··· RECORD EXCERPTS ···

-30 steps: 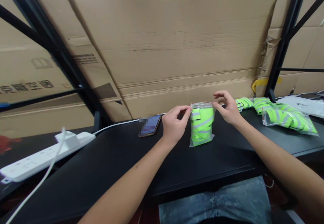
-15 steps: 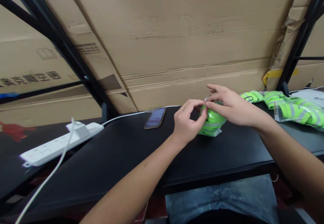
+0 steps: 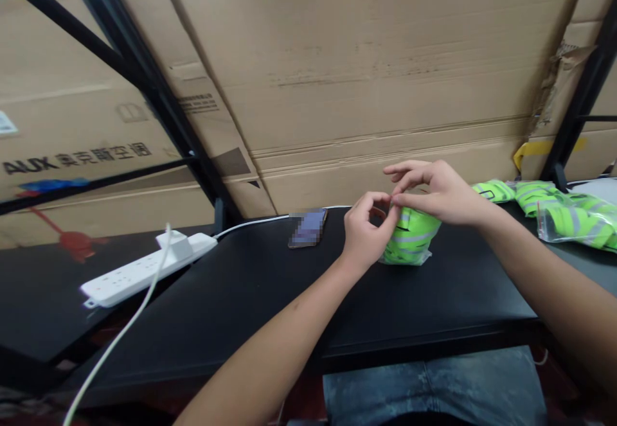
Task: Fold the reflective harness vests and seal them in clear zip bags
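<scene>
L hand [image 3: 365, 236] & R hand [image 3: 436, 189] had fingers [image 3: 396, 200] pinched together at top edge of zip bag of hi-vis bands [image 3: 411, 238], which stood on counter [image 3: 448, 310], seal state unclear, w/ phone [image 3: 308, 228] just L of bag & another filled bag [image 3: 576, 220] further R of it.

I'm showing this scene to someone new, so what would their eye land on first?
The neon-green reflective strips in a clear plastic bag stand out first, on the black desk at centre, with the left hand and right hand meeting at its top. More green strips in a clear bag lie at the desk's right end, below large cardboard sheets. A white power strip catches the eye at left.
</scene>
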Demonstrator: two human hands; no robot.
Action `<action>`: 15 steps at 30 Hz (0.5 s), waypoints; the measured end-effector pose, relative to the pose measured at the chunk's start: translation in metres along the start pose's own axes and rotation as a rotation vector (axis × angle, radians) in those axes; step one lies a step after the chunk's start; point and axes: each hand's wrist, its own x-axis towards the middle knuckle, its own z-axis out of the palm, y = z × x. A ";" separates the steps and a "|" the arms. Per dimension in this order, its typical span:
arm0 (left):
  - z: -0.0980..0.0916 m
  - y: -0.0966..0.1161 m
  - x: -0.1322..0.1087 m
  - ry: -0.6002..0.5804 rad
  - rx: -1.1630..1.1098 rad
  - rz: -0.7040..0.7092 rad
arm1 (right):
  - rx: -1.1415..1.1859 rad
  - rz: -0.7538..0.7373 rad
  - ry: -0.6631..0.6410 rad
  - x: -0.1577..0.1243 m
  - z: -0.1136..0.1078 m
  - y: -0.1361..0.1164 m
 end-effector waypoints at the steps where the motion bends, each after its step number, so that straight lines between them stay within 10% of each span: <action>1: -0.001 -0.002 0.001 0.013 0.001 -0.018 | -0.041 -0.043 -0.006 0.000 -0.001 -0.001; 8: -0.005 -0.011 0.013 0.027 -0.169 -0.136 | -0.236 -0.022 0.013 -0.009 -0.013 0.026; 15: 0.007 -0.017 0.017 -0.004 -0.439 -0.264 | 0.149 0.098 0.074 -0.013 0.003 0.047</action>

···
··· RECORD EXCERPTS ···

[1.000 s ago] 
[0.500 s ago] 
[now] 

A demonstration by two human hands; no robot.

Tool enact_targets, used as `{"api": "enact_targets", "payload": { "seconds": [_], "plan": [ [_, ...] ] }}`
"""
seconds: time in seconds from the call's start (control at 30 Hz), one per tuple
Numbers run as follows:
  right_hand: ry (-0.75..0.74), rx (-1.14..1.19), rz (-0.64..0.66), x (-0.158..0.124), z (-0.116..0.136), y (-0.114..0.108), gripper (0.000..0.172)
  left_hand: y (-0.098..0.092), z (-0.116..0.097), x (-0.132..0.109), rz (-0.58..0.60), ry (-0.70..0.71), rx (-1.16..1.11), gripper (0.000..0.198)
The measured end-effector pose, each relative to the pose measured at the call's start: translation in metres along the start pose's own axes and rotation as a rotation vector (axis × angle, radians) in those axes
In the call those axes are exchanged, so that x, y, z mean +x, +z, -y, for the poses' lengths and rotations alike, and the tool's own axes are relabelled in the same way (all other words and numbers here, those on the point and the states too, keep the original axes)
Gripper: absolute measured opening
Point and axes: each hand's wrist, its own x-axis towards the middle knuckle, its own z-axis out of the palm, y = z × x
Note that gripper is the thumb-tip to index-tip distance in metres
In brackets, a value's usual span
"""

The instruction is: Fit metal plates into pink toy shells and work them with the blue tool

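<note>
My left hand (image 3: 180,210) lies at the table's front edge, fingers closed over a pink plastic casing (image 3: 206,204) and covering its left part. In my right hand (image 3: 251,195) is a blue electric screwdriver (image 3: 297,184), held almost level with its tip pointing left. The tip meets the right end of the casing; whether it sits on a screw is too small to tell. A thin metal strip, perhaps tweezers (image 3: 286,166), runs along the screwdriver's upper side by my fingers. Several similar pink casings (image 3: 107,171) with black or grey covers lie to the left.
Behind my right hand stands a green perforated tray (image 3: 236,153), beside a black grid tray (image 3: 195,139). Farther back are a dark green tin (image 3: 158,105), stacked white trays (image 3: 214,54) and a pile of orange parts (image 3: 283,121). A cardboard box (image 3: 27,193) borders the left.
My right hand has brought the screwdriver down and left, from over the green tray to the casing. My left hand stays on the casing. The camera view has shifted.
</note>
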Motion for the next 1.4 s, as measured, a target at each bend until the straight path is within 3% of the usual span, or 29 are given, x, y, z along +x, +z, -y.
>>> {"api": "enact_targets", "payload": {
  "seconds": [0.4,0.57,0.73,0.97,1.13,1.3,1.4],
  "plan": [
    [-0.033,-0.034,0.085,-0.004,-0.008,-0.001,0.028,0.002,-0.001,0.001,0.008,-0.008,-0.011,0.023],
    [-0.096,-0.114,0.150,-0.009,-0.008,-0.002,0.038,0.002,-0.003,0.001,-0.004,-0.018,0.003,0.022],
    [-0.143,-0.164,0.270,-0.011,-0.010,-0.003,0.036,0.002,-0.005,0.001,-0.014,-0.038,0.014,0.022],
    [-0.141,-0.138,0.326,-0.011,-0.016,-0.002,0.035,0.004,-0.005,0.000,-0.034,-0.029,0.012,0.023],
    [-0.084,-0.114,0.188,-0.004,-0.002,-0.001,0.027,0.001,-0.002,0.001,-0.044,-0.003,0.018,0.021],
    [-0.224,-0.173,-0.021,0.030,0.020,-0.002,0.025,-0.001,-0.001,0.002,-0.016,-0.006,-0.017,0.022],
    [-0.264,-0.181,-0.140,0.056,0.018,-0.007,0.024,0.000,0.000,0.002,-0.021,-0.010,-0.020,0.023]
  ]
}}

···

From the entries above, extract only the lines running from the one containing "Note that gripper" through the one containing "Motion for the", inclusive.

Note that gripper is the thumb-tip to index-tip distance in metres
In brackets, a value's usual span
"""

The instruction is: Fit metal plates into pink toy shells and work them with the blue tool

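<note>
My left hand (image 3: 180,210) lies at the table's front edge, fingers closed over a pink plastic casing (image 3: 206,204) and covering its left part. In my right hand (image 3: 251,195) is a blue electric screwdriver (image 3: 297,184), held almost level with its tip pointing left. The tip meets the right end of the casing; whether it sits on a screw is too small to tell. A thin metal strip, perhaps tweezers (image 3: 286,166), runs along the screwdriver's upper side by my fingers. Several similar pink casings (image 3: 107,171) with black or grey covers lie to the left.
Behind my right hand stands a green perforated tray (image 3: 236,153), beside a black grid tray (image 3: 195,139). Farther back are a dark green tin (image 3: 158,105), stacked white trays (image 3: 214,54) and a pile of orange parts (image 3: 283,121). A cardboard box (image 3: 27,193) borders the left.
My right hand has brought the screwdriver down and left, from over the green tray to the casing. My left hand stays on the casing. The camera view has shifted.
</note>
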Motion for the next 1.4 s, as measured, a target at each bend until the straight path is within 3% of the usual span, or 29 are given, x, y, z along +x, +z, -y.

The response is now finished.